Décès de Charles Pasteur (1827-1875)

Mme veuve Pasteur et ses enfants informent leurs amis et connaissances de la perte douloureuse qu’ils viennent d’éprouver en la personne de M. Charles Pasteur, leur époux et père, décédé le 21 courant dans sa 48e année.

Le départ aura lieu de la maison mortuaire, Petite Corraterie, n° 23, le mardi 23 courant, à 5 heures.

Les sapeurs-pompiers des communes sont priés de se joindre à leurs collègues de la Ville pour assister en tenue au convoi funèbre de M. Ch. Pasteur, ancien commandant du corps.

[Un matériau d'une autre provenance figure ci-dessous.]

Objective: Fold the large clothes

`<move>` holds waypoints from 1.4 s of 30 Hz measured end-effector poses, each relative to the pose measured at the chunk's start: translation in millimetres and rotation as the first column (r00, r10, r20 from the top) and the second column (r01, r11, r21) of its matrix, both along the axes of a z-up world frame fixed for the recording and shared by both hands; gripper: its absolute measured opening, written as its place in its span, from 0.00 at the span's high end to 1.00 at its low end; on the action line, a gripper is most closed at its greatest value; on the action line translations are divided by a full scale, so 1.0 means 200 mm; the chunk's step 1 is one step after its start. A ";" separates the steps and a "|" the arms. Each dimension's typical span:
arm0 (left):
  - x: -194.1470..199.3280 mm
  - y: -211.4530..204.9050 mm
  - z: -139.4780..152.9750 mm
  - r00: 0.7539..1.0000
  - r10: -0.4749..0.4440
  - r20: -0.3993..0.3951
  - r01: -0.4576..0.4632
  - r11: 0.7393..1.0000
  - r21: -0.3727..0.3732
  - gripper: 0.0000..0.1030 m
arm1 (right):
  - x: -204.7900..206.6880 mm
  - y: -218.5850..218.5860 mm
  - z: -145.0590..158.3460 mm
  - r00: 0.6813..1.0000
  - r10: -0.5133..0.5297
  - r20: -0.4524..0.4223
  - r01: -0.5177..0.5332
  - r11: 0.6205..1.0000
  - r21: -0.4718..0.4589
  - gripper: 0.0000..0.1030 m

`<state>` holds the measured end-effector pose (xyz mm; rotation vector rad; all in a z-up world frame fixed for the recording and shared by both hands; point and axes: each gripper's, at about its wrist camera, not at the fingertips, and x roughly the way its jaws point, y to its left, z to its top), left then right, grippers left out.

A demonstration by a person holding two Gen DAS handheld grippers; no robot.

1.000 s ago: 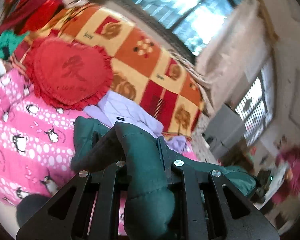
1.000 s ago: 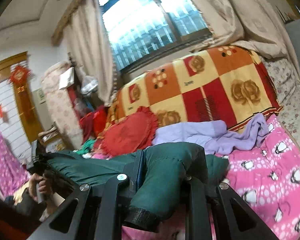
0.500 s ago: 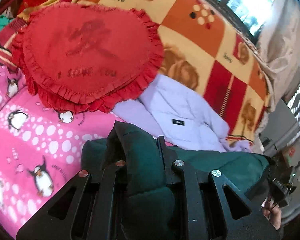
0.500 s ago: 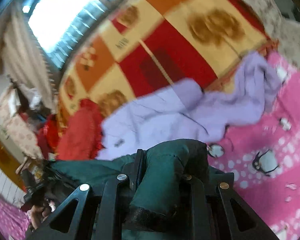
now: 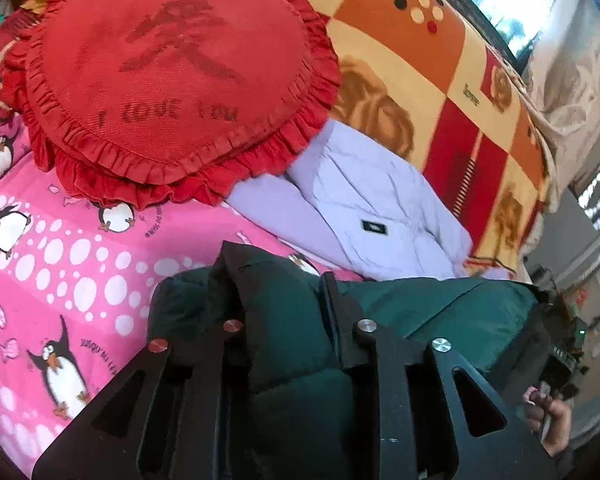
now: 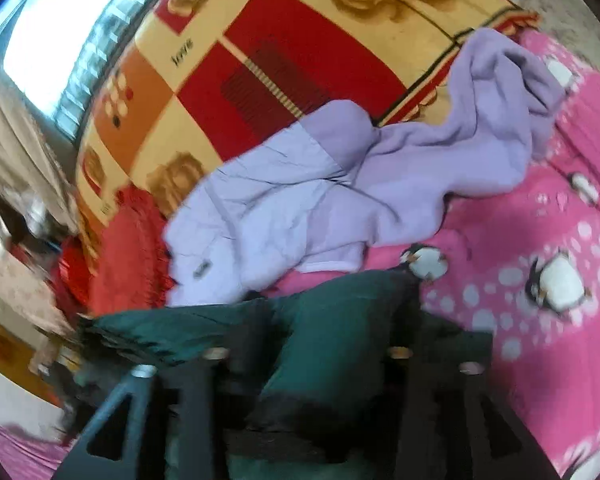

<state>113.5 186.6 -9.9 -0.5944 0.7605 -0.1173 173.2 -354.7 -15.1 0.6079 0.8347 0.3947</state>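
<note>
A dark green padded jacket (image 5: 440,312) is stretched between my two grippers above the pink penguin bedspread (image 5: 60,264). My left gripper (image 5: 280,280) is shut on one bunched end of it. My right gripper (image 6: 332,320) is shut on the other end of the jacket (image 6: 180,332). In the left wrist view the right gripper and the hand that holds it show at the far right edge. A lilac jacket (image 5: 380,216) lies crumpled on the bed just beyond the green one; it also shows in the right wrist view (image 6: 300,200).
A red heart-shaped frilled cushion (image 5: 172,76) lies on the bed left of the lilac jacket. A red, orange and yellow checked blanket (image 6: 280,52) rises behind them. The pink bedspread (image 6: 540,240) spreads to the right. A window and curtains stand behind.
Both grippers have tilted downward and moved toward the bed with the green jacket still clamped. The cushion and lilac jacket now loom larger. The right wrist view is blurred by motion.
</note>
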 end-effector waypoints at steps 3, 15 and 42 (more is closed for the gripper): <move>-0.06 0.07 0.11 0.999 -0.045 0.026 0.047 0.995 -0.093 0.51 | -0.13 -0.05 0.09 0.997 -0.038 0.066 0.032 0.996 0.077 0.10; -0.17 0.01 0.39 0.984 -0.012 0.175 0.006 0.999 0.036 0.23 | -0.25 0.10 0.28 0.976 0.051 0.211 0.004 0.968 -0.252 0.10; 0.37 -0.17 -0.26 0.977 0.096 -0.188 -0.012 0.915 0.402 0.21 | 0.33 0.41 -0.23 0.973 0.111 -0.201 -0.198 0.847 -0.493 0.00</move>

Le rendez-vous est place du Molard, mardi 23 courant, à 4 h.½ précises.
Le Commandant, L. Liodet.

Messieurs les membres de la Société Militaire sont priés d’assister au convoi funèbre de M. le commandant Ch. Pasteur. Le départ aura lieu mardi 23 courant, à 5 heures, de la maison mortuaire, Corraterie, 21. L’honneur se rendra au retour.
Le Président, A. Diodati.

Les sauveteurs auxiliaires sont priés de se rencontrer mardi 23 courant, à 4 h.½ place du Molard, pour faire honneur au convoi funèbre de M. Charles Pasteur, ancien commandant des sapeurs-pompiers.
Le Président, L. Hensel.


Dimanche nous avons encore perdu, dans la force de l’âge, l’un de ces bons et modestes citoyens qui, animés uniquement du sentiment du devoir, vouent une grande partie de leur temps de la manière la plus désintéressée à la chose publique.

Charles Pasteur, ancien commandant du corps des sapeurs pompiers de la ville de Genève, décédé à la suite d’une douloureuse maladie, était né en 1827 et était par conséquent âge de 48 ans. Après plusieurs années de service dans l’infanterie du contingent, il était entré comme sous-lieutenant dans ce corps en 1853, après un brillant examen, et pendant les vingt années qui ont suivi, il n’est pas d’incendie de quelque gravité dans lequel il n’ait été appelé à se trouver sur le lieu du sinistre ; il était, en passant par tous les grades, arrivé en 1871 à celui de commandant, après avoir dirigé déjà pendant dix-huit mois le bataillon comme major. Le 13 novembre 1871, lors de ce terrible incendie du Grand Quai, dont se souviennent tous les habitants de notre ville, il n’eut pas moins de 78 pompes sous ses ordres.

En cette occasion, le commandant Pasteur donna le preuve qu’il possédait toutes les qualités nécessaires à un officier supérieur de sapeurs-pompiers, le calme, la justesse du coupe d’œil, et surtout l’énergie pour faire exécuter ses ordres.

Peu de temps après, il fut victime d’un accident, qui le contraignît à quitter ses fonctions, et vers 1873, il demanda et obtint d’être mis à la suite. Il laisse au corps les meilleurs souvenirs et un excellent exemple.